Settimana 2. Di amici e punti di vista
Questa settimana a dominare le mie giornate sono state soprattutto questioni di amicizia. Tra i gruppi di ragazzi di cui mi occupo ce ne è uno, composto da giovanissimi di età compresa tra 13 e 15 anni, nel quale da lunedì si sono susseguiti litigi, discussioni e pianti. Una serie di piccole schermaglie, la difficoltà a comunicare di una ragazza e l’incapacità di ascolto di un’altra, hanno portato ad una fase di stallo che ha richiesto l’intervento di un adulto, o di qualcuno che somigliasse ad un adulto, cioè la sottoscritta.
Adorati lettori, prendete pure in giro la mia visione pagana ma vi siete mai trovati, trentenni, in mezzo ad un litigio di adolescenti? E’ una faccenda piuttosto complicata che diviene terrificante e interminabile quando i contendenti sono due ragazze…

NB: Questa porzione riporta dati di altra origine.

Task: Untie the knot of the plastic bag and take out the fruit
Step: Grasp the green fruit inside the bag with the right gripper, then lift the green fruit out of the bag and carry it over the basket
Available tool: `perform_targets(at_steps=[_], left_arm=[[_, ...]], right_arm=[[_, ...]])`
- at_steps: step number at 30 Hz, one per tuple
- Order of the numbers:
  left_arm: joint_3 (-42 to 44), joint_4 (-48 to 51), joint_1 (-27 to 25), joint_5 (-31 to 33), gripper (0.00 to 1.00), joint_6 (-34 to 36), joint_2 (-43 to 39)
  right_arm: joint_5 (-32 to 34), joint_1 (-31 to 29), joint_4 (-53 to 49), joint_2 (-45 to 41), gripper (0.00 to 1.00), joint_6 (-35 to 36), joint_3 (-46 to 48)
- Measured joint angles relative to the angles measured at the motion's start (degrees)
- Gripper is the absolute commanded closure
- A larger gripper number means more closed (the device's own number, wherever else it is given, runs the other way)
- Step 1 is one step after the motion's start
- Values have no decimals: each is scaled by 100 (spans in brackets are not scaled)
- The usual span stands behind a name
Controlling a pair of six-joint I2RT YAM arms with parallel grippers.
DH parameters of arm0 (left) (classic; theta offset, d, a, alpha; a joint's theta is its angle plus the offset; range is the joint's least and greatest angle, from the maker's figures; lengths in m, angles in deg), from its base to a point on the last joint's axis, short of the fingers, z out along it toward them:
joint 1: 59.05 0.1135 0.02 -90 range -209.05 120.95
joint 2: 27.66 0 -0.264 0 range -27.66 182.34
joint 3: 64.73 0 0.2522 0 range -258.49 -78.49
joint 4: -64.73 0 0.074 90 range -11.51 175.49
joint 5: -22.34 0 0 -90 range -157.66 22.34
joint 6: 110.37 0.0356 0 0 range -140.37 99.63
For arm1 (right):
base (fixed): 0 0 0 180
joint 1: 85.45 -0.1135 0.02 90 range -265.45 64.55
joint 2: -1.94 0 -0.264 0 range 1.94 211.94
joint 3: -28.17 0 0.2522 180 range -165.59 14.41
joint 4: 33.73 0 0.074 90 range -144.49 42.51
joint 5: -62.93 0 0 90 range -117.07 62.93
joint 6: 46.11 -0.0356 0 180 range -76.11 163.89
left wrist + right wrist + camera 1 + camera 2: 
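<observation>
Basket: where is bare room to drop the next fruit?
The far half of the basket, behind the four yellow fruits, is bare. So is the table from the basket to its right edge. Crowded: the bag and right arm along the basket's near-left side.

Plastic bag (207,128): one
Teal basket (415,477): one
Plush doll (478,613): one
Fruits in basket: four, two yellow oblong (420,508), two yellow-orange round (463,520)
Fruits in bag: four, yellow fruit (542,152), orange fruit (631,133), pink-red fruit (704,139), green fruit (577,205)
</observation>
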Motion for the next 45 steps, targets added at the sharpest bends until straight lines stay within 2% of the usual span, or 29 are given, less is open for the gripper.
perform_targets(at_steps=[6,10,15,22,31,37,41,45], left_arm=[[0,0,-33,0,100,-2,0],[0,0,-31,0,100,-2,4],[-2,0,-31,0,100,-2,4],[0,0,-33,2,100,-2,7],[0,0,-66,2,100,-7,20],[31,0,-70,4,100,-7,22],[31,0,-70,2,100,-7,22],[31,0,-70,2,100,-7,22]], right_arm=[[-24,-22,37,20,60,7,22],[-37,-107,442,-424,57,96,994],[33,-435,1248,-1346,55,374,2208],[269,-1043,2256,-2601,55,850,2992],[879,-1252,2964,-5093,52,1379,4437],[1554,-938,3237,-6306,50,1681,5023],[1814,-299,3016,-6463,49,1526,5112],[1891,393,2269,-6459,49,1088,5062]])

Scherzi a parte, l’età in cui un amico è tutto, o almeno tutto il mondo conosciuto, ciascuno l’ha vissuta e ne è uscito indenne, nonostante le mazzate e le ferite. Il punto della questione è un altro, sin da ragazzina ho avuto soprattutto amici maschi e certe logiche e rivalità femminili ancora oggi mi sfuggono o più esattamente, mi scivolano tra le mani, sabbia di discussioni inesauribili e ripicche velenose.
A 14 anni i miei amici erano il Bove, la Cozza (che nonostante il nome era un ragazzone alto), Spino, Teio, Ruccia e Bidla (maschi anche gli ultimi due)… da loro ho quasi sempre beccato quelle bordate assassine di cui si parlava sopra. Botte belle forti di una sincerità piuttosto spartana ma che tuttavia non lasciavano spazio ad alcun fraintendimento. Ricordo bene i miei pianti isterici quando dichiaravano che ero piatta come (e cito) una “tavola da surf” e ricordo anche bene che queste cose mi venivano dette con lo stesso ingenuo sadismo con cui urlavano alla Cozza che, al posto dei capelli, sembrava avere un parrucchino col riporto.
Insomma, non nego che come gran parte dei rapporti, anche l’amicizia richieda tatto e sensibilità, questo è indubbio, ma il fatto che i miei amici possedessero l’abitudine a non perdersi in sterili insinuazioni per andare subito al sodo, è una cosa che mi ha sempre affascinato. Forse, quel che si guadagna evitando musi lunghi e chiacchiere alle spalle è tempo per l’azione e per chiedere scusa una volta di più…
Invece, è tutt’altro che una questione di genere il fatto che non ci sia “tavola da surf” che tenga… gli amici, quelli veri, rimangono e in un qualche modo accompagnano la nostra vita. Da loro si impara il limite dell’orgoglio, la barriera della nostra presunzione o vanità. Si capisce più di quel che vogliamo dagli amici: cosa si è disposti a tollerare, quanto ad essere pecore e a seguire il gruppo e, alla fine, anche chi non vogliamo più al nostro fianco ci insegna qualcosa su di noi… In fondo, gli amici diventano lo specchio di ciò che siamo e quanto più ci sono cari tanto meglio scorgiamo in loro la nostra immagine.
Durante la mia “visione” pensavo proprio questo, del concetto di amicizia è fondamentale la necessità di valicare il limite di se stessi. In un certo senso, un amico è la nostra prima proiezione.
Sono certa che i miei ragazzi troveranno un modo e una via per ristabilire l’equilibrio, nel frattempo li aiuto e con James Taylor sussurro alle loro orecchie che tutto andrà per il meglio.